What you have to do:
Copy every line in the records below that contains the word "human".
___ Material for this task ___
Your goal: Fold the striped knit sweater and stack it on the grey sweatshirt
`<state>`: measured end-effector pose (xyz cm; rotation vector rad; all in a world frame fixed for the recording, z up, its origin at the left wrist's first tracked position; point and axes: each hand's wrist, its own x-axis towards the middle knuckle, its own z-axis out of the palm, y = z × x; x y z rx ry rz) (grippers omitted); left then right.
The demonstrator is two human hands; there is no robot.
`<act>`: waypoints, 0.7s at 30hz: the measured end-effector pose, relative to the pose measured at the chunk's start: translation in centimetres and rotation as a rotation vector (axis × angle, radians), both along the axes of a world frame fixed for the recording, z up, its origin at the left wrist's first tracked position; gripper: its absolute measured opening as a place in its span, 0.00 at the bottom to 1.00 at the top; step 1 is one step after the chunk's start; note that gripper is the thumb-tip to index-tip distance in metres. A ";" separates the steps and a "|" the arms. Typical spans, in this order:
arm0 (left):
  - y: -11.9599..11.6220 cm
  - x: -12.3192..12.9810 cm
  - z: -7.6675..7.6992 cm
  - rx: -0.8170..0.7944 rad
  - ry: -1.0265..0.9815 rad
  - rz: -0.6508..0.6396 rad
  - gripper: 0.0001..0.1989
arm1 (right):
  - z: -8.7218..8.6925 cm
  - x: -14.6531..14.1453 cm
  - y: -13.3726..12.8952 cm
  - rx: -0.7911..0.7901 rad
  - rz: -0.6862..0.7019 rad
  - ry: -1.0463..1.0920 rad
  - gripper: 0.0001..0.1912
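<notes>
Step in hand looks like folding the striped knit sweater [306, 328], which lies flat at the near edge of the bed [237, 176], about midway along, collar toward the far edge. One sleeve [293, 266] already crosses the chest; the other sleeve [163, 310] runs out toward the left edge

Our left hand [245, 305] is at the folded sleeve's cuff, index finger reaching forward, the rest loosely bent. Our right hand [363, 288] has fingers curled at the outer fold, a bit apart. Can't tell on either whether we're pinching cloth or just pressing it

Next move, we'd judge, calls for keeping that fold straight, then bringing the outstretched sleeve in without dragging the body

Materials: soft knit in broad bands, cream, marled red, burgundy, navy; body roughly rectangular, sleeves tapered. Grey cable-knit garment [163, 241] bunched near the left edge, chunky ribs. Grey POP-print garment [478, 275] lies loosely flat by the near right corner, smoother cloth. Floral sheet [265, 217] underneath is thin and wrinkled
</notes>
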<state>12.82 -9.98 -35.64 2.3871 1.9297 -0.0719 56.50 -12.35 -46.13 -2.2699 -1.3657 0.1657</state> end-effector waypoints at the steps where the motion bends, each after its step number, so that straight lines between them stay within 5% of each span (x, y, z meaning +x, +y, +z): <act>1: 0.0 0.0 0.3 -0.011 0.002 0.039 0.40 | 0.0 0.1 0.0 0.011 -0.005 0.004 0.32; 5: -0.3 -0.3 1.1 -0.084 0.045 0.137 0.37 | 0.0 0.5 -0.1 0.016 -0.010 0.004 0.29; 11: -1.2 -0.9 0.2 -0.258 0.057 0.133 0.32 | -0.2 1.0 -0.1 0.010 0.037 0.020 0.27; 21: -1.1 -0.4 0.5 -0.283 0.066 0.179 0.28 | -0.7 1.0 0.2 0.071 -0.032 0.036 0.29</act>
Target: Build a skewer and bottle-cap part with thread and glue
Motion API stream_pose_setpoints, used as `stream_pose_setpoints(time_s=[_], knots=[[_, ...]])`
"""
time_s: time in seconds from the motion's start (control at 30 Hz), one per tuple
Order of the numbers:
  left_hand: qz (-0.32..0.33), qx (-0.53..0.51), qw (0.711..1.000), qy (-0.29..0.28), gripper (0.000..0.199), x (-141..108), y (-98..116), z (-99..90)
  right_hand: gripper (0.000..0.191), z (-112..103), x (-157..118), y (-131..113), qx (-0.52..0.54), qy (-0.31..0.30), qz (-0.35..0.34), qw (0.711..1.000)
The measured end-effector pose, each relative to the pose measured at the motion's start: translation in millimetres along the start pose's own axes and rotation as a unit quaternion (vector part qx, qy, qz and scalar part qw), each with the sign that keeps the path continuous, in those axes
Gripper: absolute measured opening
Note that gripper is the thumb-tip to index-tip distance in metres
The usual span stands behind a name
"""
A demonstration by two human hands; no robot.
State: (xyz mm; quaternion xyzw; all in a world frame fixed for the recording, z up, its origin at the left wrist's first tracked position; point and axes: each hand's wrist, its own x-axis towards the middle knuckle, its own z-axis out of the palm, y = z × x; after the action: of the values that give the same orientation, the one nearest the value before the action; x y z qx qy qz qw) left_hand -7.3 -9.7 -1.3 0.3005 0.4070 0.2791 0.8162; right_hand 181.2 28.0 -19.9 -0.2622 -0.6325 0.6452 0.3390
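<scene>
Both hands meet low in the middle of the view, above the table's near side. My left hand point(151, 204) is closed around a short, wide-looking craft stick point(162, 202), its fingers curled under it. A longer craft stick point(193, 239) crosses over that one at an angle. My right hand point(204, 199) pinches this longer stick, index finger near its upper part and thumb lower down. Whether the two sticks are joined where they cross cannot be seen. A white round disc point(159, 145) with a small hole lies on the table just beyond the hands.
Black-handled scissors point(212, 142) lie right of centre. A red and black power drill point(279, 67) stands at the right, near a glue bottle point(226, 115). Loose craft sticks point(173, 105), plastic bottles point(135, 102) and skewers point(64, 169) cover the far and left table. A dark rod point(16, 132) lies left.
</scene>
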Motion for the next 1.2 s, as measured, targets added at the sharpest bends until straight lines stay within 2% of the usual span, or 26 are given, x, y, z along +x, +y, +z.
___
Response area:
The demonstrator is two human hands; there is no robot.
A demonstration by two human hands; no robot.

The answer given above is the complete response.